The Tutu regiment of Tibetans that India had standing in Chakrata (Uttarakhand) showed its excellence in the southern part of Pangong Tso as a Special Frontier Force last year. Clearly, in the current situation of India-China confrontation, a view like Tibetan versus Tibetan will do little rather than increase the pressure on China. We are familiar with Tibetans in exile, but the need is to understand the mentality of Tibetans living in Tibet. The real fight is with those who came out of Tibet, not with them. The Dalai Lama’s opinion has always been to fight this battle through a middle path. To stick to this opinion, he distanced himself from even his elder brother Gyallo Thondup, who was the most active of all Tibetans for the independence of Tibet and also accepted the active cooperation of the CIA in this by writing a book.
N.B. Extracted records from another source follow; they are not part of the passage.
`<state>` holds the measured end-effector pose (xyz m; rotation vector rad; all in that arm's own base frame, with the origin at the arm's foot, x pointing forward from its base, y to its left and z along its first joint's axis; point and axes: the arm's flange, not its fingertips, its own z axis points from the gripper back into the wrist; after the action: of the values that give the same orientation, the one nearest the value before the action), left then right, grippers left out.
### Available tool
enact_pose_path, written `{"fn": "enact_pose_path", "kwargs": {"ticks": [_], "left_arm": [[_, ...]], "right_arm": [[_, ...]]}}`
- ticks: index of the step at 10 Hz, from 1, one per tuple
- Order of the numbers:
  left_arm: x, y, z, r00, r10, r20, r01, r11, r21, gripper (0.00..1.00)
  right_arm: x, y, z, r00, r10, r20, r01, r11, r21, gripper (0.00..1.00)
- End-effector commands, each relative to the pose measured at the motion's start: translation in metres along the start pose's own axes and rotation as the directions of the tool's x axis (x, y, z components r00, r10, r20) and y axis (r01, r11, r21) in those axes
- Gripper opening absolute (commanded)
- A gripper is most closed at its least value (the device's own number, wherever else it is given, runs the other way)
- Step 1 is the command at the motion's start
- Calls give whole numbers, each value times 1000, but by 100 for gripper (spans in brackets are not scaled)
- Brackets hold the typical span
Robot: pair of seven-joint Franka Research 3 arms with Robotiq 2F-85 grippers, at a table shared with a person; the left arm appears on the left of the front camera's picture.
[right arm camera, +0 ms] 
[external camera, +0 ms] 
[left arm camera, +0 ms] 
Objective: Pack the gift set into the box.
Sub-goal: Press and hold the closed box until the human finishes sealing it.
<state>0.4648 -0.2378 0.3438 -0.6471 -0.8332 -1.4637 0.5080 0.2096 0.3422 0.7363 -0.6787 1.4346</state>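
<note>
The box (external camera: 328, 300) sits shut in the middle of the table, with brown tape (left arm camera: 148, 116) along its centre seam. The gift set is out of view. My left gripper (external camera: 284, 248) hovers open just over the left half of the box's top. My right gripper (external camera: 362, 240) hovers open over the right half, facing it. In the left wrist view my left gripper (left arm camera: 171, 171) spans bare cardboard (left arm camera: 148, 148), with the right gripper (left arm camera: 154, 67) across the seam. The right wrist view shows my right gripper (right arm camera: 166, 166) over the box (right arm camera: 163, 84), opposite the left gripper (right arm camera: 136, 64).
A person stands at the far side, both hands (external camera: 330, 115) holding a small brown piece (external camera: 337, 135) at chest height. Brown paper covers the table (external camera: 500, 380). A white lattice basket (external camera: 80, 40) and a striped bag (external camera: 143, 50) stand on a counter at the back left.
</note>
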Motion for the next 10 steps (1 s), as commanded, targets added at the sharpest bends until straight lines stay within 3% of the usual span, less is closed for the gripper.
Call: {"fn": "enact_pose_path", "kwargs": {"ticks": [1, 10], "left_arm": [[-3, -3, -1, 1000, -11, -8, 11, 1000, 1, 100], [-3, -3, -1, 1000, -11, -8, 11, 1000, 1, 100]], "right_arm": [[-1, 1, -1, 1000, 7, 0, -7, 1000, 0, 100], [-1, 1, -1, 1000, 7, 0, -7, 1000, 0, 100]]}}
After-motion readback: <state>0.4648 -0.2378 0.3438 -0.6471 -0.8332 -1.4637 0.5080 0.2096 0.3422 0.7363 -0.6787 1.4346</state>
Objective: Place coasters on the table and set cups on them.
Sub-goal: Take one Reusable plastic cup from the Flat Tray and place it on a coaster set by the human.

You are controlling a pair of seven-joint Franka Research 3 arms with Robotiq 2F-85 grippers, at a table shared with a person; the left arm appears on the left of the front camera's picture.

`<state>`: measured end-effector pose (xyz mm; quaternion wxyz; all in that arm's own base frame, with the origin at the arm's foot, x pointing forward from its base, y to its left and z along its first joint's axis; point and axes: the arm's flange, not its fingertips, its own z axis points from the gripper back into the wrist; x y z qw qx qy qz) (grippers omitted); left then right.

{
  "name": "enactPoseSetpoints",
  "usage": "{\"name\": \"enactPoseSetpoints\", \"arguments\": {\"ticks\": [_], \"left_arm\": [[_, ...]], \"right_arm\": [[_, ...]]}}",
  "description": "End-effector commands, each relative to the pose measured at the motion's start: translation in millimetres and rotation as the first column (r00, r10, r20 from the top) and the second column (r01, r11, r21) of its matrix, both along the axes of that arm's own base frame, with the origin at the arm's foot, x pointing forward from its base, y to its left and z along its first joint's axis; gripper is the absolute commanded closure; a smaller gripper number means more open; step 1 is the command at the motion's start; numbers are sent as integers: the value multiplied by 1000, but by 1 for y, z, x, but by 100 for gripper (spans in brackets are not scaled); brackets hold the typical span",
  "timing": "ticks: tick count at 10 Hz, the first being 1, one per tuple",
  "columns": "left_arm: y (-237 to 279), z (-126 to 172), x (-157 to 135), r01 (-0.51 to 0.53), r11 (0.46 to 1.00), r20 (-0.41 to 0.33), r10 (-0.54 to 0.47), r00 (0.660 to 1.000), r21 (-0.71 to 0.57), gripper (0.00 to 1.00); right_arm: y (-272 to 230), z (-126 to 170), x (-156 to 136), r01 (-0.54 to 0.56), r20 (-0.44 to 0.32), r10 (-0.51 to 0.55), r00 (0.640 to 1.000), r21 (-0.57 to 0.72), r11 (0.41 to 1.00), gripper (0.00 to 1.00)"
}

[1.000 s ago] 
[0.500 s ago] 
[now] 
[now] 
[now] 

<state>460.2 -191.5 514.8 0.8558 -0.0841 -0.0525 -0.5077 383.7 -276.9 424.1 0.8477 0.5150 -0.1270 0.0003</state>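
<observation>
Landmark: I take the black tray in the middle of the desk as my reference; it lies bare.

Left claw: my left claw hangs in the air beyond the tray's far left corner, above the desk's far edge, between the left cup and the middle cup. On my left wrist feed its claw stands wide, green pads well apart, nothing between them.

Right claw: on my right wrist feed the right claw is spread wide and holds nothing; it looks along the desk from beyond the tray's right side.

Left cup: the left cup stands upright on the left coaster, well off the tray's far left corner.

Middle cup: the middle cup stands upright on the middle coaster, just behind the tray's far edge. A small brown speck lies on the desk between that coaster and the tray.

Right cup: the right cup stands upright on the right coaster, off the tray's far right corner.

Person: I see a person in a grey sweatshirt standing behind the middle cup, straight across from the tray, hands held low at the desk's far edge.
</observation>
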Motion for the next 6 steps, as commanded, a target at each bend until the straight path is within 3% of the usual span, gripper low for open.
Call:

The Dalai Lama confines his fight to a demand for cultural autonomy, to which a new generation of Tibetans in exile has been repressingly resented. But the Dalai Lama is not just called the spiritual son of Gandhi. Among the exiled Tibetans, there have been many currents about Chinese hegemony over Tibet from day one. Armed fighting against it began in 1956 in the typical eastern Kham region, then in many places in southern Tibet. It took the Dalai Lama and his companions about a fortnight to reach Nefa from Lhasa in March 1959. The Chinese army, which had been tenting in Tibet for eight years, could not stop them for so many days, so the reason for this was that the areas through which they were advancing were occupied by Tibetan rebels and the unarmed common people in Lhasa themselves were using military guns. were facing.

From the Second World War till now, many armed rebellions in the world were completely crushed and with time their issues also flew in the air. But the issue of Tibet remains interesting for the world even today, so the only reason for this is that it is led by the Dalai Lama. We are not aware of the extent to which regional and sectarian conflicts exist among Tibetans in exile. The four sects of Tibetan Buddhism have been fighting each other for hundreds of years, and they have been evident until recently. The Fighter Kham region of eastern Tibet has long considered itself free from Lhasa suzerainty. But under the influence of the Dalai Lama, all these conflicts have slowed down so much that outsiders are not aware of him, and each camp in the Tibetan Parliament in Exile seems to be united on the common issue of Tibet’s independence or autonomy. There is also the danger of internal conflict erupting if this fight is made more intense. Right now, talks are ongoing among Tibetans in exile as the Dalai Lama crosses 86 about how their fight will progress after the Dalai Lama.

case of succession
One aspect of this is his succession, on which the US has passed a law on its own and outside China there is agreement all over the world that Tibetans should be allowed to decide this issue. China itself says that the incarnation of any great lama is not verified without the seal of the Chinese government. But ultimately it is a religious issue. Tomorrow, even if the Chinese erect the 15th Dalai Lama with their seal, no Tibetan will go to worship him. However, the concern for Tibetans in exile goes beyond this. After the 14th Dalai Lama, they will choose the Dalai Lama of their choice, but how will Tibetans be represented until he becomes stronger? The Tibetan parliament in exile, and especially Prime Minister Penpa Tsering, should now do more work on this aspect.

Disclaimer: The views expressed above are those of the author.